Los delegados conservadores llegaron a Birmingham para escuchar un mensaje de su líder que ya conocen pero que, no por repetitivo, les es menos grato escuchar: que el Partido Laborista se ha hundido en las proyecciones de voto y que el partido tory resurge «fuerte, unido y listo para alcanzar el poder», comparado con el Gobierno, «que ha perdido completamente la dirección».
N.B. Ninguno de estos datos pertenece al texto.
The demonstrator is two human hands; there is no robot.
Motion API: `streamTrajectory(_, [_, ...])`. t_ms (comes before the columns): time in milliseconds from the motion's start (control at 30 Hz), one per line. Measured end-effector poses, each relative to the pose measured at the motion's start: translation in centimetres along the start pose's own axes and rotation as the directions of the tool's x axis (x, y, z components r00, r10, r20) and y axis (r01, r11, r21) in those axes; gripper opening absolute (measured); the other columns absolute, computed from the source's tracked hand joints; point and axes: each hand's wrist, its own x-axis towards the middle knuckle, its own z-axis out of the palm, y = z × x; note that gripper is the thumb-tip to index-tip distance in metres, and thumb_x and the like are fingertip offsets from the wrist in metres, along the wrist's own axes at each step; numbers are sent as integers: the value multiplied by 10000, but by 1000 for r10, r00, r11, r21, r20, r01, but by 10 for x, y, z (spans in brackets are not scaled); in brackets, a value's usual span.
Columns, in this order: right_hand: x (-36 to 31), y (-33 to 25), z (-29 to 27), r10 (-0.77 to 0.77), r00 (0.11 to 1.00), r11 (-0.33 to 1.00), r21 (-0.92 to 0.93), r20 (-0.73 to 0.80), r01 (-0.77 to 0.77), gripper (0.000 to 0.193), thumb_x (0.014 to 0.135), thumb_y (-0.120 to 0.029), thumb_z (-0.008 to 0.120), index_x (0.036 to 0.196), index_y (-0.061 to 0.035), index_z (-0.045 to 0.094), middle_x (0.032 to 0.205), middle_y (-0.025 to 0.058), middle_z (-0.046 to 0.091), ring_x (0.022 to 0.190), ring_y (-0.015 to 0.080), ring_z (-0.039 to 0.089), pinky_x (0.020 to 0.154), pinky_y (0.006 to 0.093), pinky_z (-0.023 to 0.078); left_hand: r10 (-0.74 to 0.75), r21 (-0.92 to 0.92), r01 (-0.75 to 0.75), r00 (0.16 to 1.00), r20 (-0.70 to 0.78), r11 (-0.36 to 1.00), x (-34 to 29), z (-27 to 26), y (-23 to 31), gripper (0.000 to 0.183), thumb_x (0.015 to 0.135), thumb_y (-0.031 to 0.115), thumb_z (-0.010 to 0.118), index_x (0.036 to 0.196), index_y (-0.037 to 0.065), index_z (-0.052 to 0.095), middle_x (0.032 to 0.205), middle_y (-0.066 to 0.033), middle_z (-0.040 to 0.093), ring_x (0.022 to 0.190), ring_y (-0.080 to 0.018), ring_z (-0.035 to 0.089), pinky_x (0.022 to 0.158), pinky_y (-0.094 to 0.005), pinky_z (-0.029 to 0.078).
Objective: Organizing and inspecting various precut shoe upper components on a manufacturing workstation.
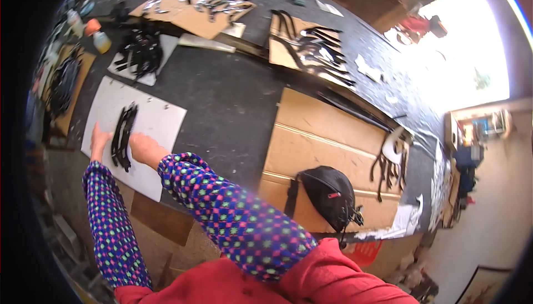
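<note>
Several narrow black strips point(123, 137) lie side by side in a bundle on a white board point(161, 121) at the left of the dark table. On the bundle's left side is my left hand point(99, 138), resting on the board with its thumb and fingers apart and nothing visible in it. Close against the bundle's right edge, my right hand point(145, 149) is curled closed. Its fingertips are hidden, so whatever it may hold cannot be made out. Patterned blue sleeves cover both forearms.
Beyond the board sits a pile of black strips point(141, 51). More strips lie on cardboard sheets point(194, 19) at the back. An orange-capped bottle point(100, 40) stands far left. A black waist bag point(327, 196) rests on a large cardboard sheet point(311, 129) to the right.
</note>
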Motion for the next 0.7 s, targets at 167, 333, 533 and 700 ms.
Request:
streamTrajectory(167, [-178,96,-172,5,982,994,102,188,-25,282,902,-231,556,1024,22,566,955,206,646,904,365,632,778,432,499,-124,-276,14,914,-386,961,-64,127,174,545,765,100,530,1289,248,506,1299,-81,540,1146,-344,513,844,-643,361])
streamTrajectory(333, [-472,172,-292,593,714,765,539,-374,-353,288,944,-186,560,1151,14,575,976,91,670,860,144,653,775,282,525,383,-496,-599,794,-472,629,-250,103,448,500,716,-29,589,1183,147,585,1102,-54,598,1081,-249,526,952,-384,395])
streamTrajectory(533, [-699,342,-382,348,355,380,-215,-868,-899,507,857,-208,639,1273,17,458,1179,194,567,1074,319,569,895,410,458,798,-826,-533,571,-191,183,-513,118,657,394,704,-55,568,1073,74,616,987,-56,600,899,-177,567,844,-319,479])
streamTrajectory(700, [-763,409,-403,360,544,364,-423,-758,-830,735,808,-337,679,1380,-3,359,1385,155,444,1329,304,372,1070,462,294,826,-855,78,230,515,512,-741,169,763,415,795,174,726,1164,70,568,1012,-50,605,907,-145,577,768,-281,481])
Sin embargo, Cameron sabe cuáles son los peligros de creerse en Downing Street en 2010. Una consulta hecha por la firma BPIX y publicada ayer en el dominical The Sunday Telegraph otorgaba a los tories un 43% de apoyo, un descenso de cuatro puntos frente a otro sondeo del pasado agosto. Los laboristas subieron siete puntos, hasta el 31%. Por este motivo, Cameron lanzó una advertencia a los delegados del partido cuando dijo que «no quiero que en ningún momento caigamos en la autocomplacencia, es vital que no haya ni una pizca de autocomplacencia esta semana, vamos a demostrar de lo que estamos hechos, vamos a demostrar que vamos reconstruir la economía». Todo ello a las pocas horas de que el Gobierno anunciara la segunda nacionalización de un banco en el Reino Unido, el Bradford & Bingley.
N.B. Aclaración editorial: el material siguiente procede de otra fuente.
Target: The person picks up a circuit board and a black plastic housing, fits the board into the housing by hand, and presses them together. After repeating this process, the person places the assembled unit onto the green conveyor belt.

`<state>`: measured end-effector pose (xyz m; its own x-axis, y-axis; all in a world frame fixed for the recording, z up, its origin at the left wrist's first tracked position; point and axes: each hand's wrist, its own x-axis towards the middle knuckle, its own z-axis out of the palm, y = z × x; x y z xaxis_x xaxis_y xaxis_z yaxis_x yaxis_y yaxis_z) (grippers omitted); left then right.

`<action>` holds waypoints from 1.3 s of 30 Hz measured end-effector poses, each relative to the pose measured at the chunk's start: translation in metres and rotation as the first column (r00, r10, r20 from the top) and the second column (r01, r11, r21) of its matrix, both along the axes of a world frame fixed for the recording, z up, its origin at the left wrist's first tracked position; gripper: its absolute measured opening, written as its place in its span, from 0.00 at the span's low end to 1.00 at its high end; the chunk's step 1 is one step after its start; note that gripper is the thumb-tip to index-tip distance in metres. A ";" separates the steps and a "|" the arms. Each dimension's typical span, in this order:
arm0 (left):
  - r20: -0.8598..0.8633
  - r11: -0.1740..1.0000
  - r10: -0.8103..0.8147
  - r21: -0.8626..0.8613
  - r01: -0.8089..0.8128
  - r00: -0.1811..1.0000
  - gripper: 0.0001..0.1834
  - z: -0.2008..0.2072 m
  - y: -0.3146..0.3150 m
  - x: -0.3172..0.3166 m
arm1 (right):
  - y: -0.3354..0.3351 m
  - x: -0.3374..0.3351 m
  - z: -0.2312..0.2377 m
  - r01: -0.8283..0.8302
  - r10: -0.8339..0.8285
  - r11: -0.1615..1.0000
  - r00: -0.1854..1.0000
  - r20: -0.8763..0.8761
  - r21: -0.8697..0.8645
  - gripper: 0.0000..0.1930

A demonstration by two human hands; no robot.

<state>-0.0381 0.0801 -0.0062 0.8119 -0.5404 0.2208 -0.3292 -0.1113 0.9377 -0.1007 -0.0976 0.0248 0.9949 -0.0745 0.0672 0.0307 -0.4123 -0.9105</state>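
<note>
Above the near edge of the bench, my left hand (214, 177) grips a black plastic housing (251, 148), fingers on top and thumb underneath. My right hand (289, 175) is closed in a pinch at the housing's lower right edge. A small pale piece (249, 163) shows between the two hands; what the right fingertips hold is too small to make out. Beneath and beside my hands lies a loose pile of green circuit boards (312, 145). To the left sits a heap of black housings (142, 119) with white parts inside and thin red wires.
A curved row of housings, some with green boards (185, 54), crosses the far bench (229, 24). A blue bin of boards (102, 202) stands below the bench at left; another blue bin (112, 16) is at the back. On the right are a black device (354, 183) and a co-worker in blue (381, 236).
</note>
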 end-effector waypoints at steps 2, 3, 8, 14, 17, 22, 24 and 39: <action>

Cameron pidió que «todo lo que hagamos tenga que ver con la aspiración de ayudar a los ciudadanos con el coste de la vida». Recordó que el partido tory es una formación «que cree que es bueno que la economías sean libres y abiertas».
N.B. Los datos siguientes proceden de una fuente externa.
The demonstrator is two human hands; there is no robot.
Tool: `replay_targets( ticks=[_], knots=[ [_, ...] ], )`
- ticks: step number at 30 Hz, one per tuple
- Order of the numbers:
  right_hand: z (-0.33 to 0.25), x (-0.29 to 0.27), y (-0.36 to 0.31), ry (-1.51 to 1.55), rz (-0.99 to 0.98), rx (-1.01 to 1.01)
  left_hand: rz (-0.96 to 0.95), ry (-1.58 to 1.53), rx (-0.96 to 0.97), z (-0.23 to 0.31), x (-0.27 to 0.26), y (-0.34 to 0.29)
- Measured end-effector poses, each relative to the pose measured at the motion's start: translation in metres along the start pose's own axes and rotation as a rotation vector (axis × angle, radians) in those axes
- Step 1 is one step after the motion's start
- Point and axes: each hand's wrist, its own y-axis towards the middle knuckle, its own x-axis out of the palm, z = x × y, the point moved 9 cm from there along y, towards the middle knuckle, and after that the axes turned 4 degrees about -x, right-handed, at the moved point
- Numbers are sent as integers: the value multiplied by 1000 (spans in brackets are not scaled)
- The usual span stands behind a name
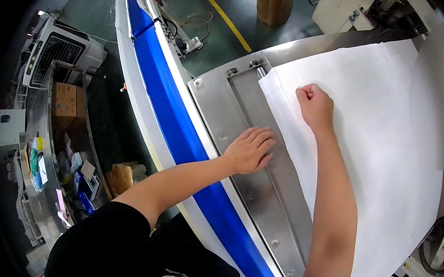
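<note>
Sheet material [385, 142], white and broad, covers much of the steel counter [212, 98] in the head view. The right hand [317, 109] is curled closed over it near its left edge; whether it pinches a layer, I cannot tell. The left hand [250, 150] is palm-down, fingers extended, over bare metal. The step looks like positioning that edge; the next move calls for even, crease-free handling.

Sheet [388, 169], white, large: spread across right half of frame, lengthwise line near left edge; on metal table [261, 200], grey, at centre.
</note>
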Motion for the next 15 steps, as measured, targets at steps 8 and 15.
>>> replay_targets(
  ticks=[8, 15],
  knots=[
    [2, 4, 4, -72, 1, 45, -19, 0, -11, -3, 3, 1],
    [12, -1, 4, -178, 83, 45, 118, -41, -86, -28, -17, 30]
  ],
)
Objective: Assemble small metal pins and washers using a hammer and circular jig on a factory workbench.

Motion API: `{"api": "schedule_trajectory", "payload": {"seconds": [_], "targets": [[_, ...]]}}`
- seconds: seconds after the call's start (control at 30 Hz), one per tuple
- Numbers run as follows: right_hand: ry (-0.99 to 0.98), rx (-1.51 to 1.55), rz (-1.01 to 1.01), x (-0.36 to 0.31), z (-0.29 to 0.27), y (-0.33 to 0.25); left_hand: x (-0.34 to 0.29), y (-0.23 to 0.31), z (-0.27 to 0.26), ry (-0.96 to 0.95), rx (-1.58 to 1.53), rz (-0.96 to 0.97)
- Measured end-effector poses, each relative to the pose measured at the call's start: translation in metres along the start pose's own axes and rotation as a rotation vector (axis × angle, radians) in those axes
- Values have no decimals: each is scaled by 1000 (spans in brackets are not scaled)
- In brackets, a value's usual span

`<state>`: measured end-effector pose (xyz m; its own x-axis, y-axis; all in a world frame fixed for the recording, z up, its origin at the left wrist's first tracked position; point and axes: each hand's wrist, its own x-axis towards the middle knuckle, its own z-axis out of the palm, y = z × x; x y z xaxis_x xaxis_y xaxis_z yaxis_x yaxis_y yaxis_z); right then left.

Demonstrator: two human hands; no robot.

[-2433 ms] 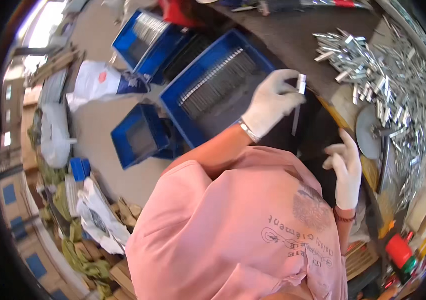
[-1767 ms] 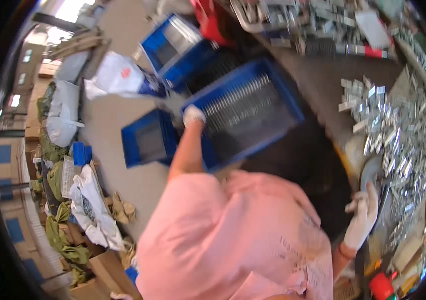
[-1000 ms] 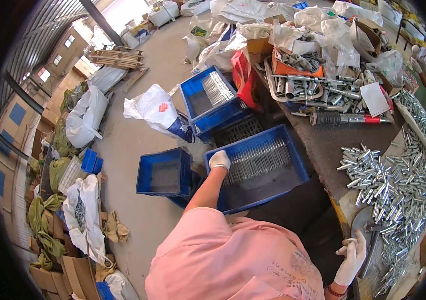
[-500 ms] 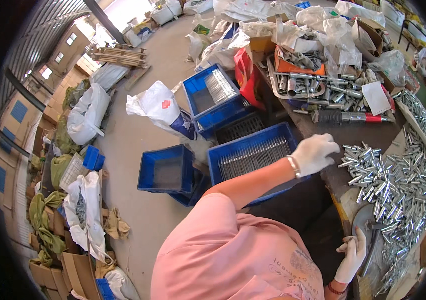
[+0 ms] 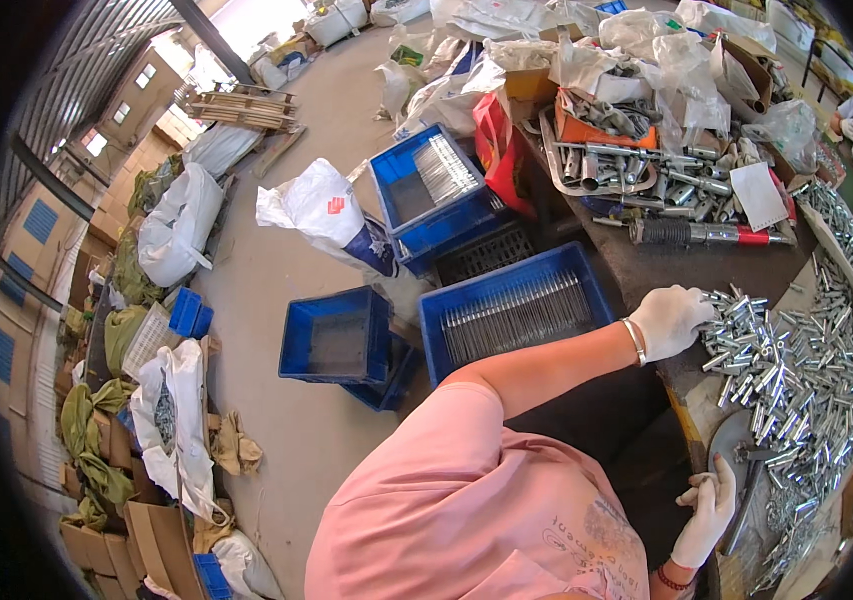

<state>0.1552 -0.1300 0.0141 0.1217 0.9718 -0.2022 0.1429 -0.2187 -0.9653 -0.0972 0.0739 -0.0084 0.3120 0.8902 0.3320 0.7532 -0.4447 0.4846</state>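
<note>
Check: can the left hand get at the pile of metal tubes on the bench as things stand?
Probably yes. The gloved left hand already rests at the near edge of the pile of metal tubes, fingers on the first pieces, with nothing between them. The right hand sits apart, lower down by a round metal plate.

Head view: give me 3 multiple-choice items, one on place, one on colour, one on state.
1. Where is the left hand?
A. inside a crate
B. at the edge of the pile of metal tubes on the table
C. on the floor

2. What colour is the crate of metal rods beside the table?
A. blue
B. green
C. grey

3. How is the right hand?
A. bare, flat on the floor
B. gloved, deep in a white sack
C. gloved, by the round metal disc at the table edge

Key: 1 B, the gloved fingers rest on the nearest tubes; 2 A, its walls are plainly blue; 3 C, a white glove shows beside the disc.
</note>
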Motion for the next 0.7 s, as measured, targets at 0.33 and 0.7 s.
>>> {"api": "schedule_trajectory", "payload": {"seconds": [0.33, 0.7], "targets": [[-20, 51, 86, -2, -6, -9, -11, 9, -14, 105, -240, 72], [563, -716, -195, -24, -69, -5, -21, 93, 12, -382, -497, 314]]}}
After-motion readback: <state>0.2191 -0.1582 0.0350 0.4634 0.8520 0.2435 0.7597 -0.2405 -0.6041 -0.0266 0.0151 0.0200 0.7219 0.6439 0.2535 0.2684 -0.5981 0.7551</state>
Horas antes de iniciarse la conferencia, Cameron presentó ante las cámaras de la BBC el proyecto de reconstrucción de la economía. Entre las medidas destaca la formación de un organismo independiente que controle el gasto público, así como un mayor papel del Banco Central en el control del sector financiero. Cameron contrastó este paquete con lo que, a su juicio, ha hecho el Gobierno: nada. Así evitaba culpar de la presente crisis económica mundial a las instituciones financieras.